# husband left for 2nd time



## nodespair (Jun 4, 2011)

My husband of 4 years leftt tonight for the second time. He says that we are both unhappy and it is best to end it. He refuses to say that he doesn't love me and that's it's over for good. This confuses me even more and only gets my hopes up. The first time he left for 2 weeks nine months ago. He was talking to an ex. We did have alot of disagreements but he handled it completely wrong. I don't know what to do I felt so much despair the first time. I couldn't eat or sleep. He text me to see if I was ok. It doesn't feel as bad as the first time but I think it's bc I have hope. Please help with some insight I feel so lonely, empty, and hopeless.


----------



## yourbabygirl (May 28, 2011)

hi nodespair -- i am very sorry. 

i think we are on the same situation but i don't want to put a downer on u. last march, my husband left me but he came back after a day.. 2 weeks ago, he left again for the 2nd time, still he isn't back.. and there are still no signs of that happening.. in fact, he is saying NEVER!

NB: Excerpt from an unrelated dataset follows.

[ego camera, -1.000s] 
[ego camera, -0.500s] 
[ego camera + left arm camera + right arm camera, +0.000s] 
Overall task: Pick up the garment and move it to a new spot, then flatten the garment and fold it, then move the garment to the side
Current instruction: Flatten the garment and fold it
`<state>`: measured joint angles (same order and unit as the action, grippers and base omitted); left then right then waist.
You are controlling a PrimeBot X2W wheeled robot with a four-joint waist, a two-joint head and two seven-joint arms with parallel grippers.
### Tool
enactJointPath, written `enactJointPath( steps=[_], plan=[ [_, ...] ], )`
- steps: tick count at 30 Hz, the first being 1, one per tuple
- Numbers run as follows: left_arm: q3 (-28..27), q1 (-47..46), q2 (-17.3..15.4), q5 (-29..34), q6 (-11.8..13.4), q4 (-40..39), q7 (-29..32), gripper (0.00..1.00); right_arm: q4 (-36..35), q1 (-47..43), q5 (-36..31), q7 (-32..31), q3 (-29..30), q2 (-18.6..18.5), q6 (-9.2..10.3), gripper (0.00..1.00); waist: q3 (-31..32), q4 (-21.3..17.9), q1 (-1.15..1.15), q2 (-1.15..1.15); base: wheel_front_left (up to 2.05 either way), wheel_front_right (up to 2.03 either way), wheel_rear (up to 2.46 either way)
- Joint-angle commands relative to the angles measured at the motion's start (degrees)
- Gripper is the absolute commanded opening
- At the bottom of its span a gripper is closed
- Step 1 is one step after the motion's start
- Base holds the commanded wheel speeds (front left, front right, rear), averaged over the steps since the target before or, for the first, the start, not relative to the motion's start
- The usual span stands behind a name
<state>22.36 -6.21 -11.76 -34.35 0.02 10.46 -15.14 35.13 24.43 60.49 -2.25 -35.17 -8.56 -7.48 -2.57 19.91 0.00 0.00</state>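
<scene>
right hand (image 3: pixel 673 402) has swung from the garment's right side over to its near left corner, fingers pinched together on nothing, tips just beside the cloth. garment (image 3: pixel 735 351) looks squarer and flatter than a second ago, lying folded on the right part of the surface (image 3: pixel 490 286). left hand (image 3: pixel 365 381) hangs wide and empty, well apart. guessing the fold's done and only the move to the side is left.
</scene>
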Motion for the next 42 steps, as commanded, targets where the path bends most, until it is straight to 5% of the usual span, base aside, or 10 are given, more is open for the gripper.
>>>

_He says that we are both unhappy and it is best to end it._ These are also my hubby's exact words. No divorce talks yet but it all seems so final without the formality.. 

All I can say is you are not alone, there are dozens of us in this site that are actually in the same boat as you. Let's all be strong. It's so difficult, I know, I feel like dying most days.


----------



## nodespair (Jun 4, 2011)

Thank you so much for replying. 
I left everything for him. I stopped going out with friends and now I feel so alone because for four years it was all about him. The first time was so hard, I am just so scared it will be just like that. What makes it even more difficult is his concern and how he so nicely tells me not to cry and be strong. 
Your right we do need to be strong and realize that one day, hopefully sooner than later we will be able to move on.


----------



## yourbabygirl (May 28, 2011)

Exactly like mine, the last 4 year of being together is just about the 2 of us. No kids and we were moving from 1 city/country to another.. But it was just the 2 of us..

Now that he is gone, I feel like I have literally lost a part of my body. He said he wants freedom, but he is actually asking too much.


----------



## nodespair (Jun 4, 2011)

We have a 3 year old daughter. He really loves her and is a great dad. She will be living with me and visiting him on certain days. Having children makes it so much more difficult. So its good you don't have that to worry about. 
I know what you mean about losing a part of your body. I can't sleep because I miss his warmth. I just wish there was some way to know he was coming back. Also, he left and I am left in this house where everything reminds me of him. It just sucks.
You said he wants freedom, does that mean that he plans on returning? If so did he tell you how much time he wanted?


----------



## yourbabygirl (May 28, 2011)

At first he said 4-6 weeks of 'thinking', but I pestered him and I begged and pleaded and now he said he is NEVER coming back... 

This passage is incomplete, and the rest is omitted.